## [Stored data]
[Start of section]

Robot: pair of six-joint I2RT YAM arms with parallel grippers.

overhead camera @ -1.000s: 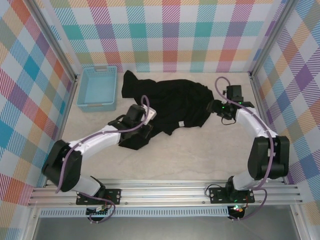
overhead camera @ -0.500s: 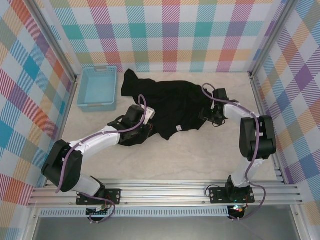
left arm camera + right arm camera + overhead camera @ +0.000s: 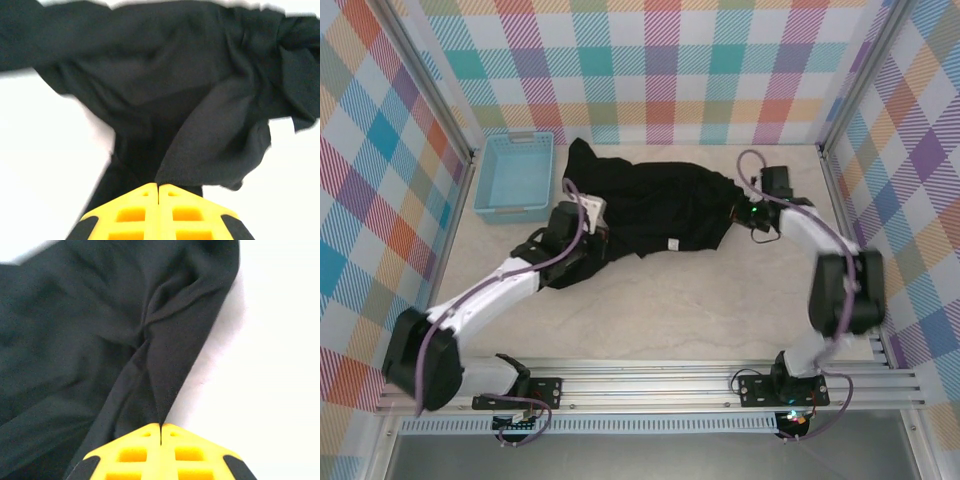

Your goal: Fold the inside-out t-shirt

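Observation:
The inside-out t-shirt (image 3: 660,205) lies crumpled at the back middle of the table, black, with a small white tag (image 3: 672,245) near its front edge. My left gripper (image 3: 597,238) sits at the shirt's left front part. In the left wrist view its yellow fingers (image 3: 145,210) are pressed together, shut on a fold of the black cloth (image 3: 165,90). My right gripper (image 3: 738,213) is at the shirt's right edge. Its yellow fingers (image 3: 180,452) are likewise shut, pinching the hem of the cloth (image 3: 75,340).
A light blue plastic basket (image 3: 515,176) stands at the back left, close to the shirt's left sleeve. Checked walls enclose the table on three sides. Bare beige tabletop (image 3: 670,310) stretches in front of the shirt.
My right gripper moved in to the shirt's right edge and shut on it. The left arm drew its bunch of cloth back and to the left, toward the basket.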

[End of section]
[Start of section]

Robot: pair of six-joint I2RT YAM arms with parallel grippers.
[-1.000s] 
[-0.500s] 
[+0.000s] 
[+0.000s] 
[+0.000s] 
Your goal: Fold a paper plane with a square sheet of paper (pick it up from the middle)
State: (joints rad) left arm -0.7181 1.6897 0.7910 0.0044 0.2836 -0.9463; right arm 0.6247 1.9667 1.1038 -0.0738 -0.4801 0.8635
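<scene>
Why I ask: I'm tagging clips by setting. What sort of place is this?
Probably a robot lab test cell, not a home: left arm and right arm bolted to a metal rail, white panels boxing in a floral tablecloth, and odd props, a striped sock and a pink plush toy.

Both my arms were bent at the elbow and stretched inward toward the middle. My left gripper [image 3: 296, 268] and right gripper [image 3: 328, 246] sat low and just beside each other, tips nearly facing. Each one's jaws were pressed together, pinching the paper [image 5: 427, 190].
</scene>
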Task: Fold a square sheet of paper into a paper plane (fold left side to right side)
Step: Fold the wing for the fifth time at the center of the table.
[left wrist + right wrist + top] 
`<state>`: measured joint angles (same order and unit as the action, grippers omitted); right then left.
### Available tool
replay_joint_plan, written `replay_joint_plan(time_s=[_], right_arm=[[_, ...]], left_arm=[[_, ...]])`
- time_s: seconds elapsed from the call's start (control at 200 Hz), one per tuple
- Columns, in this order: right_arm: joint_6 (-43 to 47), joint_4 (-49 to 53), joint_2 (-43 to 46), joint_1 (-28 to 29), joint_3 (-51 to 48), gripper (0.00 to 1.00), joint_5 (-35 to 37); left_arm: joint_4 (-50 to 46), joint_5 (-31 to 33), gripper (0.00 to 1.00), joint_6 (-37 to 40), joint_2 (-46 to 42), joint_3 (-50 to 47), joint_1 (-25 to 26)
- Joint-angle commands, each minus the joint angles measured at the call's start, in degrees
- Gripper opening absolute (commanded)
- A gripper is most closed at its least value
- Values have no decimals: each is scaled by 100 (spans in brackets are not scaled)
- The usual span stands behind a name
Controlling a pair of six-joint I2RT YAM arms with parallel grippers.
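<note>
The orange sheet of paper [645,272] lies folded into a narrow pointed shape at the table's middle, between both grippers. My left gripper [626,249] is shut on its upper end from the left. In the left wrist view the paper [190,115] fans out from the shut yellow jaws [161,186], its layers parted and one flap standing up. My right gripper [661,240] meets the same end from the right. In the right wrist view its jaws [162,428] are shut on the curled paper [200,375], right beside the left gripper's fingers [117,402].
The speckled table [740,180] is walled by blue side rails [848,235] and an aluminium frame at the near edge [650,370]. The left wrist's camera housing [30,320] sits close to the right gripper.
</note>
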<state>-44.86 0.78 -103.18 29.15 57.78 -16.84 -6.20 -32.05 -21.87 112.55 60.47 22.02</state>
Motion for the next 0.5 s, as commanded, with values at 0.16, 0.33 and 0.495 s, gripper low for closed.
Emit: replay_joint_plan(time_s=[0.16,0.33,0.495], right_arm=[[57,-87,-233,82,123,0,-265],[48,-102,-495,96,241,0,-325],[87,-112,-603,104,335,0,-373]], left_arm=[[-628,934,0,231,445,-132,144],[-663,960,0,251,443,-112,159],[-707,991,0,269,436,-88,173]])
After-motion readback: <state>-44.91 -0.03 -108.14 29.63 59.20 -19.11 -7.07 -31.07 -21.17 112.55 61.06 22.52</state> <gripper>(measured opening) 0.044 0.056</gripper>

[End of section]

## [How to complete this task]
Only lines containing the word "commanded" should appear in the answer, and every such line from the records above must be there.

## [Worked solution]
- Gripper opening absolute (commanded)
Motion for the next 0.5 s, as commanded, with values at 0.16, 0.33 and 0.495 s, gripper low for closed.

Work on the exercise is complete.